Eczema affects the skin, causing redness, itching, and sometimes infections. When eczema worsens it is called an eczema flare. Usually there is no single factor for an eczema flare.

What causes eczema?

Why some people develop eczema is not well understood. It is common for people with eczema to have other allergies. This suggests that inherited (genetic) factors increase the tendency to develop eczema.

In people with eczema the skin does not retain moisture very well, which causes it to dry out easily. This makes the skin more open to allergens and irritants. These can trigger the skin to release chemicals that make the skin itchy. Scratching itchy skin causes more chemicals to be released, making the skin feel itchier. This scratch and itch cycle can cause discomfort, disrupt sleep and affect quality of life.
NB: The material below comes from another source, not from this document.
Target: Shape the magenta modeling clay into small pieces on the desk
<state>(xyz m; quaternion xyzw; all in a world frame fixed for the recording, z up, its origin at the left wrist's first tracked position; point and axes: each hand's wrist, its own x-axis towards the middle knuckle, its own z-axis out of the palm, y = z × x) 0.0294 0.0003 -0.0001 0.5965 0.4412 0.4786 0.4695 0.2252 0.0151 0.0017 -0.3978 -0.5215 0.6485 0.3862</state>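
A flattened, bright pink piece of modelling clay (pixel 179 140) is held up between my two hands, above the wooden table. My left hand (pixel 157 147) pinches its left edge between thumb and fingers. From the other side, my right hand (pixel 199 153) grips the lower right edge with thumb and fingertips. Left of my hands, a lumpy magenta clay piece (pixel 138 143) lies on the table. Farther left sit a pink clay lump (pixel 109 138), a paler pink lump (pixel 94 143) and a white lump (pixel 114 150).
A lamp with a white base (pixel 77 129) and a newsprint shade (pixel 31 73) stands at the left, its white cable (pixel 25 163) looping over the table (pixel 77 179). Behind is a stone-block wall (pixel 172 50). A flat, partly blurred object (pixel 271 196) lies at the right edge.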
It is therefore important to keep skin that is prone to eczema well hydrated, by moisturising the skin every day.

Eczema throughout life

Eczema is a chronic health problem that affects many people of all ages, but is most common in infants:

Eczema can be associated with other allergic disorders

Many people with eczema already have other allergies, or can develop other allergies, such as allergic rhinitis (hay fever), asthma, food allergy, or dust mite allergy. Studies have shown that up to 30% of infants with eczema, with a family history of allergy, will develop food allergy, and up to 40% develop asthma and/or allergic rhinitis (hay fever).

Eczema and food allergy

Many infants with moderate or severe eczema will also have an allergy to food/s. If the food allergy is not the cause of the eczema, removal of the food/s will not reduce symptoms. Managing eczema well in infants may reduce the chance of children developing food allergy.

In some young infants with severe eczema, removal of certain food/s may result in better eczema control. This should always be conducted under the supervision of a medical specialist (clinical immunology/allergy specialist), in association with a dietitian who has specialised knowledge of food allergies.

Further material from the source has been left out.